Brief: Repeat word for word everything from the line containing "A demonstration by" to the end of the listing, first and last lines included, and only that.

Data block:
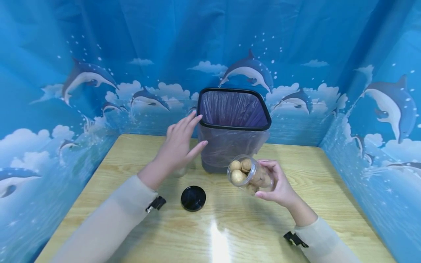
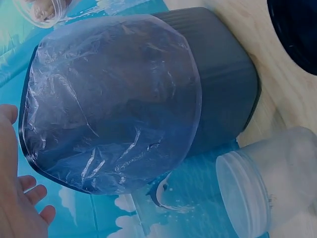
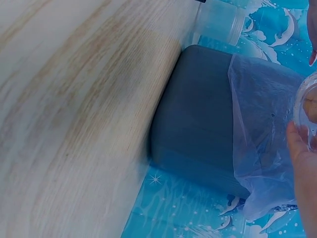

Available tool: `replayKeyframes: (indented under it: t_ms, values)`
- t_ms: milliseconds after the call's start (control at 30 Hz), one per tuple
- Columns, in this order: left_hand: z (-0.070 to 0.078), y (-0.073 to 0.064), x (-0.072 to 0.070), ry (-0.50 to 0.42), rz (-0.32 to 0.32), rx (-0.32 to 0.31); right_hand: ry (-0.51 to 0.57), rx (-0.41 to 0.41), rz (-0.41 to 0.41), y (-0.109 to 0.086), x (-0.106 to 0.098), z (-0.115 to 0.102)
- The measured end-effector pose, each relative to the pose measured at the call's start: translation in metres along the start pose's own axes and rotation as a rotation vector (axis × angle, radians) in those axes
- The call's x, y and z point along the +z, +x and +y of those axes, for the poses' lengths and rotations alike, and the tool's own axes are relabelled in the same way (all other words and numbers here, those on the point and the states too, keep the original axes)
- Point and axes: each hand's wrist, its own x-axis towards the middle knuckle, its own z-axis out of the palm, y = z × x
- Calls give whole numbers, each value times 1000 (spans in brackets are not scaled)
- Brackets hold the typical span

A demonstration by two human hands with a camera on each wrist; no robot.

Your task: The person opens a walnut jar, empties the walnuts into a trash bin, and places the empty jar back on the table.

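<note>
My right hand (image 1: pixel 277 184) grips a clear jar (image 1: pixel 253 171), which is tilted with its mouth toward the left. Inside the jar are several round tan walnuts (image 1: pixel 237 176); the jar has no lid on it. Just behind stands a grey trash bin (image 1: pixel 210 169) with a black rim (image 1: pixel 235 128) and a translucent purple liner (image 1: pixel 230 146) folded over its outside. My left hand (image 1: pixel 179 140) hovers by the bin's left rim, fingers extended, holding nothing. In the left wrist view, its fingertips (image 2: pixel 48 214) are beside the rim.
A round black lid (image 1: pixel 193 198) lies on the wooden table (image 1: pixel 158 233) in front of the bin. A frosted plastic jar (image 2: pixel 292 183) stands left of the bin, mostly hidden by the left hand in the head view. Blue dolphin-print curtains (image 1: pixel 148 44) enclose the table.
</note>
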Motion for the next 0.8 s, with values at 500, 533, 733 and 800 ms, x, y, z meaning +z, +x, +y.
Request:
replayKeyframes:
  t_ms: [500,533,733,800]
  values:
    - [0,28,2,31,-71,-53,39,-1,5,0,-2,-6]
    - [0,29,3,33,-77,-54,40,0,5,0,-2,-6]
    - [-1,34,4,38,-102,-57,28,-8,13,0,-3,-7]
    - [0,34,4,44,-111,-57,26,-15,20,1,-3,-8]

Finished task:
A demonstration by two human hands with a camera on each wrist; no robot.

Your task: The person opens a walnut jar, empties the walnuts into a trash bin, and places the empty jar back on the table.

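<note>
My right hand (image 1: pixel 277 184) grips a clear jar (image 1: pixel 253 171), which is tilted with its mouth toward the left. Inside the jar are several round tan walnuts (image 1: pixel 237 176); the jar has no lid on it. Just behind stands a grey trash bin (image 1: pixel 210 169) with a black rim (image 1: pixel 235 128) and a translucent purple liner (image 1: pixel 230 146) folded over its outside. My left hand (image 1: pixel 179 140) hovers by the bin's left rim, fingers extended, holding nothing. In the left wrist view, its fingertips (image 2: pixel 48 214) are beside the rim.
A round black lid (image 1: pixel 193 198) lies on the wooden table (image 1: pixel 158 233) in front of the bin. A frosted plastic jar (image 2: pixel 292 183) stands left of the bin, mostly hidden by the left hand in the head view. Blue dolphin-print curtains (image 1: pixel 148 44) enclose the table.
</note>
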Motion for the next 0.8 s, with values at 500, 533, 733 and 800 ms, x, y, z meaning +z, +x, +y.
Request:
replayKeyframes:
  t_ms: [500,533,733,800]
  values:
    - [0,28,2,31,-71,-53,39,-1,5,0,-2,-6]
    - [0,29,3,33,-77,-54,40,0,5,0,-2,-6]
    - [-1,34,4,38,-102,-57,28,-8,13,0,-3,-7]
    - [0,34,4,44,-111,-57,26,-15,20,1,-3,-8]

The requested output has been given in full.